#### COLLECTED MATERIAL
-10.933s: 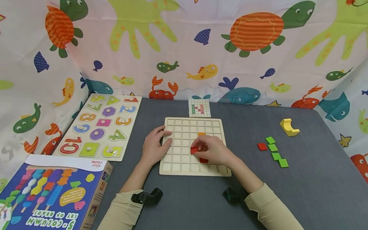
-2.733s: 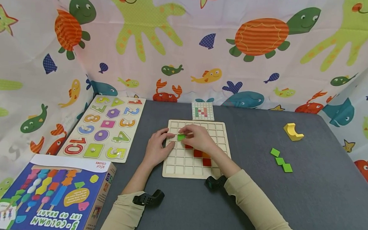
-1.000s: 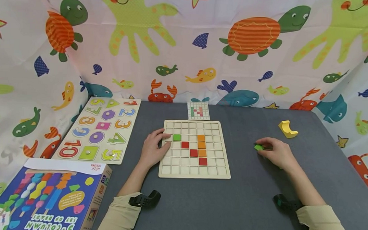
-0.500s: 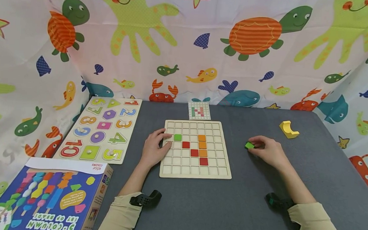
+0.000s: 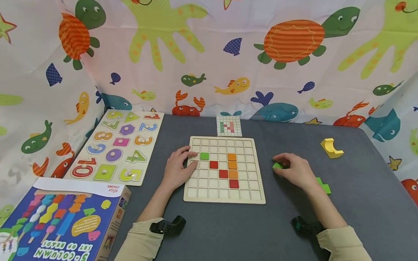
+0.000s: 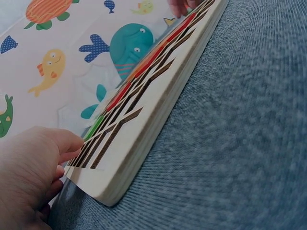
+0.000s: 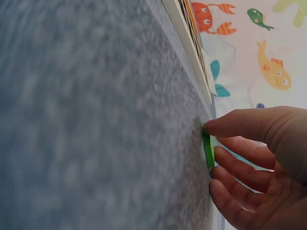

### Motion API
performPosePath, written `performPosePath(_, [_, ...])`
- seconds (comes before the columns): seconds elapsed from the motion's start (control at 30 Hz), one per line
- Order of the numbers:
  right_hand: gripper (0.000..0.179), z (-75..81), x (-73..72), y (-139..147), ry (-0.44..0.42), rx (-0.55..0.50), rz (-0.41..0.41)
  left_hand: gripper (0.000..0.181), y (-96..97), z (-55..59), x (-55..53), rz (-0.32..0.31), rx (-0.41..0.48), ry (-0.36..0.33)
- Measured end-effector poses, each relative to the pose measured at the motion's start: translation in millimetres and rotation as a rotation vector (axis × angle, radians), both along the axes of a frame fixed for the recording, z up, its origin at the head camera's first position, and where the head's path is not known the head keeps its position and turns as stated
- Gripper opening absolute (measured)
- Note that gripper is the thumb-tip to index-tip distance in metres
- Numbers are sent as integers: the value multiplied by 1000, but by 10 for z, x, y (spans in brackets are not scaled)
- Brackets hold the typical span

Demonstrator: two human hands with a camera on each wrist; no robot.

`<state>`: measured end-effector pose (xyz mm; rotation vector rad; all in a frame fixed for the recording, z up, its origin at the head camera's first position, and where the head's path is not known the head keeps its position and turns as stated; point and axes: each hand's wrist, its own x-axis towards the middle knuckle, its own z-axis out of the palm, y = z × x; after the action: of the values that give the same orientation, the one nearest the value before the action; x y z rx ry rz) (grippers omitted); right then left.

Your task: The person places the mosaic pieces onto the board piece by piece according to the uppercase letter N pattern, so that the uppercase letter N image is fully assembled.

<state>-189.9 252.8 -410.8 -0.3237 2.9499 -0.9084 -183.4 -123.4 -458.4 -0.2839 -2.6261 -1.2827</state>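
A square wooden grid board (image 5: pixel 206 193) lies mid-table. In its cells sit a green tile (image 5: pixel 204 156), three red tiles in a diagonal line, such as the red tile (image 5: pixel 213 164), and a column of three orange tiles (image 5: pixel 232 165). My left hand (image 5: pixel 178 167) rests at the board's left edge, index finger and thumb spread on its rim. Right of the board, my right hand (image 5: pixel 296 171) pinches a green square tile (image 5: pixel 277 165) between thumb and fingers. In the right wrist view this green tile (image 7: pixel 208 150) stands on edge, close over the table.
Two loose green tiles (image 5: pixel 326 189) lie beside the right wrist, near a yellow arched block (image 5: pixel 331 148). A small pattern card (image 5: pixel 228 126) stands behind the board. At left are a number puzzle board (image 5: pixel 113 149) and a blue bead-set box (image 5: pixel 65 221).
A green tile and a further red tile now sit in the board. My right hand went out to the loose tiles, picked up another green one and is moving left with it. The left hand stays put.
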Motion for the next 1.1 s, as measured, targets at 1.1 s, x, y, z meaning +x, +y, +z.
performPosePath(1.1, [32, 51, -101, -1388, -87, -242, 210, 28, -9, -27, -12, 0, -13, 3])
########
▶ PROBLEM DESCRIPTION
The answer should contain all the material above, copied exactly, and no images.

▶ OUTPUT
-10.933s: 
-2.733s: 
-1.000s: 
-0.500s: 
+0.000s: 
+0.000s: 
+0.000s: 

### Motion API
performPosePath, written `performPosePath(_, [_, ...])`
- seconds (comes before the columns): seconds elapsed from the motion's start (control at 30 Hz), one per line
- Order of the numbers:
  right_hand: gripper (0.000..0.179), z (-75..81), x (-73..72), y (-139..147), ry (-0.44..0.42), rx (-0.55..0.50), rz (-0.41..0.41)
  left_hand: gripper (0.000..0.181), y (-96..97), z (-55..59), x (-55..53), rz (-0.32..0.31), rx (-0.41..0.48), ry (-0.36..0.33)
- Measured end-effector poses, each relative to the pose measured at the motion's start: translation in millimetres and rotation as a rotation vector (axis × angle, radians), both along the axes of a frame fixed for the recording, z up, its origin at the head camera's first position, and where the head's path is not known the head keeps its position and turns as stated
- Gripper opening absolute (measured)
- Note that gripper is the thumb-tip to index-tip distance in metres
- Numbers are sent as integers: the value multiplied by 1000, but by 10 for z, x, y (spans in brackets are not scaled)
- Brackets hold the typical span

Demonstrator: two human hands with a camera on each wrist; no robot.

`<state>`: measured end-effector pose (xyz mm; rotation vector rad; all in a frame fixed for the recording, z up, its origin at the head camera's first position, and where the head's path is not known the head keeps its position and turns as stated; point and axes: each hand's wrist, its own x-axis towards the middle knuckle, its own z-axis out of the palm, y = z × x; after the action: of the values that give the same orientation, the one nearest the value before the action; x y z rx ry rz) (grippers omitted); right then left.

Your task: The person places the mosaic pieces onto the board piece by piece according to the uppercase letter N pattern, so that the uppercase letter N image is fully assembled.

<state>-189.9 252.8 -410.8 -0.3237 2.9499 -0.9084 -183.4 -123.4 -458.4 -0.2839 -2.6261 -1.2827</state>
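A square wooden grid board (image 5: pixel 206 193) lies mid-table. In its cells sit a green tile (image 5: pixel 204 156), three red tiles in a diagonal line, such as the red tile (image 5: pixel 213 164), and a column of three orange tiles (image 5: pixel 232 165). My left hand (image 5: pixel 178 167) rests at the board's left edge, index finger and thumb spread on its rim. Right of the board, my right hand (image 5: pixel 296 171) pinches a green square tile (image 5: pixel 277 165) between thumb and fingers. In the right wrist view this green tile (image 7: pixel 208 150) stands on edge, close over the table.
Two loose green tiles (image 5: pixel 326 189) lie beside the right wrist, near a yellow arched block (image 5: pixel 331 148). A small pattern card (image 5: pixel 228 126) stands behind the board. At left are a number puzzle board (image 5: pixel 113 149) and a blue bead-set box (image 5: pixel 65 221).
A green tile and a further red tile now sit in the board. My right hand went out to the loose tiles, picked up another green one and is moving left with it. The left hand stays put.
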Motion for the next 1.1 s, as measured, targets at 1.1 s, x, y, z meaning +x, +y, +z.
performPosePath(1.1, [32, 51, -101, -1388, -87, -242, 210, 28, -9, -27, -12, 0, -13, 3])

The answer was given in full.